La ballata del contrabbandiere

Mi aggrappo. Con tutto quel che ho. Con braccia che tremano e pelle che urla.
Il ramo salvatore sporge dalla scarpata illuminata dalla luna.
Le spine dell’acacia, dure e lunghe come le bestemmie del Beppi, si fanno in strada in me. Dentro i palmi, dentro le dita, nel battito stesso. Ma meglio il dolore che il vuoto. Venti metri giù: il lago nero. Bella morte per uno che si fa chiamare Pirata.

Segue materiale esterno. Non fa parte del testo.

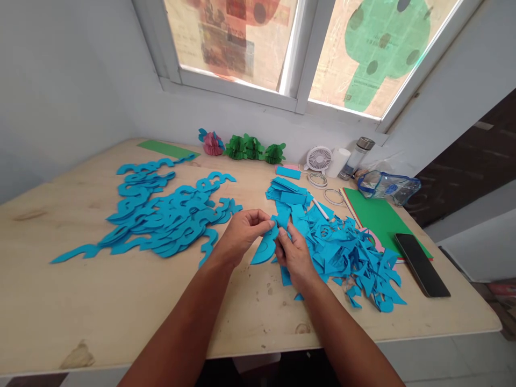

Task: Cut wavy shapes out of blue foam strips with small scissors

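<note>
Between my two hands is a folded piece of blue paper [263, 250] with a curved outline and a drawn line on it. My left hand [246, 231] pinches its upper edge between thumb and fingers. On the other side my right hand [296, 251] is closed on the same paper; its curled fingers hide part of the grip. Just beyond and to the right lies a heap of blue paper scraps [342, 250]. To the left spreads a pile of wavy blue paper cutouts [173, 215].
A black phone [421, 264] and green paper sheets [379, 217] lie at the right. Along the wall stand green paper ornaments [244, 147], a small fan [319, 159], a bottle [357, 158] and a clear pouch [390, 186]. Tape rolls [317, 180] and a white pen [320, 208] sit nearer.
</note>
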Tool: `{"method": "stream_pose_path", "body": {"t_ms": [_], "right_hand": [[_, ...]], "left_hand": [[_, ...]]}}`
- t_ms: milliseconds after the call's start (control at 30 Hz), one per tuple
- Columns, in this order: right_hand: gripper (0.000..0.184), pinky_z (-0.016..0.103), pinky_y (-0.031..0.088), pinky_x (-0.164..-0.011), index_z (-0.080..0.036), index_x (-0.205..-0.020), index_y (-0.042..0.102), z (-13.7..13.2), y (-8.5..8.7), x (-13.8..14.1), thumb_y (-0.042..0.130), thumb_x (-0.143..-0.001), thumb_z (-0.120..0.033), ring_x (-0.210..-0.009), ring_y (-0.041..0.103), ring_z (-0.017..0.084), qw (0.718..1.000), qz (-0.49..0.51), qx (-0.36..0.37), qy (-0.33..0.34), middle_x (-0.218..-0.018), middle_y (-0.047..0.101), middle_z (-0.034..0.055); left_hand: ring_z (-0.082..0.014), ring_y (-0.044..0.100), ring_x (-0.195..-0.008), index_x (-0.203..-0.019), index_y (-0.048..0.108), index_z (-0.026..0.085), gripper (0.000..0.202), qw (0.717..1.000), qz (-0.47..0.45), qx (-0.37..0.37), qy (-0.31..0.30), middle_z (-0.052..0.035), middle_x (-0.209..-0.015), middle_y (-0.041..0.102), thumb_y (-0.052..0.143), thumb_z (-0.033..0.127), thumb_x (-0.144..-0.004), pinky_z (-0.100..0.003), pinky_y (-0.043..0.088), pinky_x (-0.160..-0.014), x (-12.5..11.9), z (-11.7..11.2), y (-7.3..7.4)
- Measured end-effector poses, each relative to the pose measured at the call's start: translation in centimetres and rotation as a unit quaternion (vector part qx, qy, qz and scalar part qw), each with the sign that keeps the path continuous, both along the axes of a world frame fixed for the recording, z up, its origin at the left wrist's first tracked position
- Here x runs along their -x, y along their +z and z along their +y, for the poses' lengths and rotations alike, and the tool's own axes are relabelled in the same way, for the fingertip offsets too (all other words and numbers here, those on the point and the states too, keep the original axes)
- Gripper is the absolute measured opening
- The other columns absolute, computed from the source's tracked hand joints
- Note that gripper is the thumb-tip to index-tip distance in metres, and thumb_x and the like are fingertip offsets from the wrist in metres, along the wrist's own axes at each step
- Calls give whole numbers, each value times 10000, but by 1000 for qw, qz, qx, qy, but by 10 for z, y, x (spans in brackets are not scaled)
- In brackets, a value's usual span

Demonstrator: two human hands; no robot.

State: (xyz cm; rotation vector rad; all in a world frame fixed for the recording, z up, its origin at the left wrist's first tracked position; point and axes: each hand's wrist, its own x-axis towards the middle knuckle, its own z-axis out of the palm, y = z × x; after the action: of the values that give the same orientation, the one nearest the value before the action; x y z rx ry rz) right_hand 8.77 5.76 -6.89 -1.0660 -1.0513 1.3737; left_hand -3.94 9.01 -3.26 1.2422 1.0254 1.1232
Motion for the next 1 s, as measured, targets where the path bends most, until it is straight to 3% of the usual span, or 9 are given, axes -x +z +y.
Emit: {"method": "stream_pose_path", "body": {"t_ms": [333, 500, 1000], "right_hand": [[296, 200, 139, -364, -208, -883, 500, 0, -5, 0, 571, -817, -488, -362, 247, 68, 1000, 13, 0, 7, -433, 354, -117], [302, 199, 137, -363, -199, -947, 531, 0, -8, 0, 567, -827, -474, -363, 245, 68, 1000, 21, -9, 8, -422, 355, -118], [343, 189, 123, -358, -197, -967, 540, -1, 1, -1, 586, -806, -496, -369, 221, 68, 999, 34, 15, 29, -446, 359, -113]], "left_hand": [[-125, 486, -558, -555, 595, 172, 183, 1000, 2, -7, -5, 16, -556, 550, 697, 302, -635, -260, 392, -566, 1, 1, -3], [-120, 473, -554, -560, 594, 170, 178, 1000, 0, -2, -9, 22, -551, 535, 693, 294, -641, -253, 378, -556, 1, 1, -3], [-125, 492, -576, -573, 608, 165, 225, 1000, -16, 9, -18, 8, -576, 560, 722, 347, -640, -256, 393, -573, 4, 3, -3]]}}
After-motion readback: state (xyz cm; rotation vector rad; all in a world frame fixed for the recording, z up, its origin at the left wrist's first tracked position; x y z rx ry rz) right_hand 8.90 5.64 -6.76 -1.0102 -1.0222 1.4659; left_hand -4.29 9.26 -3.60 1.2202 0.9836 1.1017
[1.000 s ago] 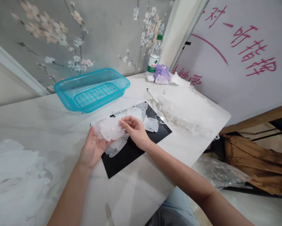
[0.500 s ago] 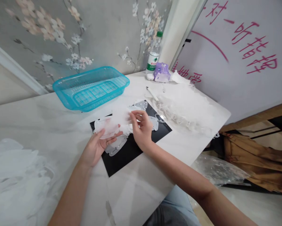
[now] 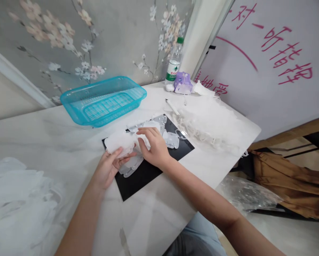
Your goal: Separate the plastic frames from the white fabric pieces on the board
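Head view: plastic piece (image 3: pixel 119 142) in left hand (image 3: pixel 107 170), right hand (image 3: pixel 154 149) touching.

Bare left hand (image 3: pixel 106 170) and right hand (image 3: pixel 153 149), bare forearms (image 3: pixel 202 195), pale blue jeans (image 3: pixel 199 234) below.

This seems to be a small indoor work room, perhaps in a home or a little shop; I cannot tell which. The wall has grey wallpaper with pale blossom branches (image 3: pixel 117 39), like in a living space. Beside it stands a white panel with red handwritten Chinese characters (image 3: pixel 271 60), as in a shop or office. A long white marble-look bench (image 3: pixel 55 131) carries a heap of soft white translucent pieces (image 3: pixel 210 121) and a turquoise plastic mesh basket (image 3: pixel 103 103), which suggests handwork. A clear water bottle with a green cap (image 3: pixel 174 62) and a purple packet (image 3: pixel 183 83) stand at its far corner.
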Demonstrator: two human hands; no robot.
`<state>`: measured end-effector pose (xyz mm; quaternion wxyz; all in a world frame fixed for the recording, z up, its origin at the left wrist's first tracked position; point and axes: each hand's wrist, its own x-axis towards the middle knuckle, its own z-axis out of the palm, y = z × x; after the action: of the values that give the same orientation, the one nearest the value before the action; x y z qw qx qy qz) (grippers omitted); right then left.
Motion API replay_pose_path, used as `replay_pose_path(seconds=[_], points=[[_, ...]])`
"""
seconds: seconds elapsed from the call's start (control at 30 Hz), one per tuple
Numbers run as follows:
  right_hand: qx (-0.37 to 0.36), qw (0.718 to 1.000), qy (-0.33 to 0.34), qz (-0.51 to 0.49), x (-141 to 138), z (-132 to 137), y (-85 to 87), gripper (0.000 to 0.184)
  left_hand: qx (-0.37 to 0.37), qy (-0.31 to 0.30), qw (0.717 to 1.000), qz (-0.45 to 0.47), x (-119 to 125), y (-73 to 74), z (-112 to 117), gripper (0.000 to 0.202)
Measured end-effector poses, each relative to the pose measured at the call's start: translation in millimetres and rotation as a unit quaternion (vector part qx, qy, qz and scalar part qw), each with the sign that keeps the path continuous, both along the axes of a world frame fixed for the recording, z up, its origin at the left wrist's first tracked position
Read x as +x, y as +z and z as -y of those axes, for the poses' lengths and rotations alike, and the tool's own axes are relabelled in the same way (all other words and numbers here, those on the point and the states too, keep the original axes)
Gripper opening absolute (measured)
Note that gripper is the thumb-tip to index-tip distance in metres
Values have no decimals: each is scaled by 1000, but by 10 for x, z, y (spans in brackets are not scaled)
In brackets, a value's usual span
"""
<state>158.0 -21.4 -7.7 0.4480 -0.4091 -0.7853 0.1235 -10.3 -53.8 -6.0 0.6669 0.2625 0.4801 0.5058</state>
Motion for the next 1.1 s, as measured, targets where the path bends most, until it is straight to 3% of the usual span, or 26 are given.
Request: replay_pose_path(seconds=[0.13,0.23,0.43,0.7,0.8,0.87,0.93,1.0,1.1], points=[[-120,988,-60,81,16,-72,-51,24,25,-23,999,-19,-19,4,28,48],[-160,980,-70,94,-6,-76,-66,21,34,-31,999,-15,-32,-4,35,49],[-170,975,-82,113,-14,-70,-56,21,35,-42,998,-13,-51,-19,37,48],[-165,980,-85,67,17,-147,-136,16,23,-25,999,-19,-56,-43,26,38],[-146,986,-82,4,30,-160,-138,15,22,-32,999,-16,-57,-32,30,36],[-136,982,-95,-95,29,-151,-111,16,22,-37,999,-13,-56,-21,35,38],[-161,956,-84,-230,21,-136,-63,17,21,-38,999,-10,-54,-11,37,43],[-218,910,-41,-350,10,-122,-8,21,19,-38,999,-9,-48,-3,33,48],[-305,845,21,-440,-7,-113,51,27,15,-35,999,-7,-39,3,23,50]])
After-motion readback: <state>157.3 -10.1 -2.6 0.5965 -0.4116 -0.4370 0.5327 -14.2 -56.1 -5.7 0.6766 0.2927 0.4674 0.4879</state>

La briccola sulle spalle pesa proprio come un morto. Seicento pacchi di sigarette. Un tesoro che non mi appartiene, ma che è tutto mio.
Vale più di quel che ci farò. Vale una notte intera senza sonno, una madre che prega, un figlio che aspetta.
La mano scivola. Un gemito mi sfugge dalle labbra, piccolo come un pensiero.
Sento il sangue colare giù dal polso, caldo, come se la montagna mi stesse succhiando via.
Luca. Figliolo. Se ora cado non resterà che il silenzio.
Ti lascerò un buco nel cuore e nello stomaco. Alla mercé di quella malattia che non ti molla. Chi ti salverà se il lago mi porterà via?
 
Un rumore.
L’istinto, quello da spallone, mi dice: sta’ zitto. Accucciati.
Ma l’altro istinto, quello più vecchio, quello della bestia: vuole vivere.
“Aiuto!”
Niente.
Allora giù ancora più forte, che mi sentano fino a Como.
“Aiuto!”
 
Passi. Sui rami, sulle foglie umide.
Una torcia.
Un uomo.
La luce mi acceca.
“Du ta se?”
Quella voce?
Uno sbirro? Che importa?
“Sun chi. So sburla gio…”
Attendo.
 
Un bastone scende.
Lo afferro. Sbuffo. Respiro.
Mi tiro su. Un passo. Un altro.
Arrivo in cima e crollo, con la terra fredda che mi prende.
Mi slego la briccola. La appoggio piano al fianco, come si fa con un morto.
“Grazie.”
Lui non dice nulla.
Noto la divisa: grigia.
I baffi a manubrio.
Lo sguardo di chi non molla.
Il Gige.
Il peggiore.
Mi ha già riconosciuto.
“Te la m’hee pròpri volüü lasà andà, nè…”
Si china. Apre la briccola.
Guarda. Scuote la testa.
«Bionde. Il corpo del reato.»
Ecco, ora mi sbattono al fresco.
Invece, mi fa alzare, richiude la briccola e me la rimette in spalla. Pesa. Ma adesso è un peso diverso.
Nei suoi occhi: compassione.
Stento a crederci.
“Ho saputo del to fiò. Forza. Sparìs dai miei öcc. Pirata.”
Non serve altro.
L’oscurità ci fa da complice.
Il silenzio è il nostro giuramento.
“Ta ringrazi. Anche Luca farà u stess.”
Il Gige cambia voce. Parla in italiano, torna nella divisa.
“Hai giocato col destino, stanotte. Ma quello… raramente concede una seconda occasione. E io farò lo stesso.”
Annuisco.
“Domani vado dal Beppi a vedere Italia-Svizzera, Gige. Ha il televisore in casa lui. Vieni anche te?”
Mi fissa.
“Asculta: mi e ti sem amis solo per sta noch. Da duman… sem nemis.”
Annuisco ancora.
Scuote la testa. Come per dire: non doveva andare così.
“E poi… anche se battiamo la Svizzera dopo la partita di ieri con il Cile saremo fuori comunque.”
Sorrido.
 
Ci dividiamo, lì dove inizia il sentiero.
Due strade.
Due nomi.
Due vite.
La sua luce scompare tra gli alberi.
Io resto.
Con la mia briccola.
Con la notte.
Con Luca nel cuore.
E un pensiero nuovo, ostinato, che graffia come l’acacia: è ora di smettere.